**Your goal**
Will you restate verbatim the lines running from the line with "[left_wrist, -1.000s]" to the end of the data, leaving out everything else?

Segment Start: Given material

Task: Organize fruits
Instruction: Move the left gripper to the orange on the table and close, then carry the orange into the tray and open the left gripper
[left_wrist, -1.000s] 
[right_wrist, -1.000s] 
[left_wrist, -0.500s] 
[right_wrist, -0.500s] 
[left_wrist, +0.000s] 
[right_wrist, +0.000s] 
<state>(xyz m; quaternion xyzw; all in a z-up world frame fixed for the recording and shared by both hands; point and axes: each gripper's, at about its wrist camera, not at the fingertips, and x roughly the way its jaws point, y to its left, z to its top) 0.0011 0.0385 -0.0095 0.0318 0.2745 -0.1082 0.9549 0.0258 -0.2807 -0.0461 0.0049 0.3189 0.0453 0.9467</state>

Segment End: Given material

**Final answer**
[left_wrist, -1.000s] 
[right_wrist, -1.000s] 
[left_wrist, -0.500s] 
[right_wrist, -0.500s] 
[left_wrist, +0.000s] 
[right_wrist, +0.000s] 
<state>(xyz m; quaternion xyzw; all in a z-up world frame fixed for the recording and shared by both hands; point and axes: each gripper's, at about its wrist camera, not at the fingertips, and x roughly the way its jaws point, y to its left, z to its top) 0.0011 0.0385 -0.0095 0.0318 0.2745 -0.1082 0.9549 0.0258 -0.2807 -0.0461 0.0049 0.3189 0.0453 0.9467</state>

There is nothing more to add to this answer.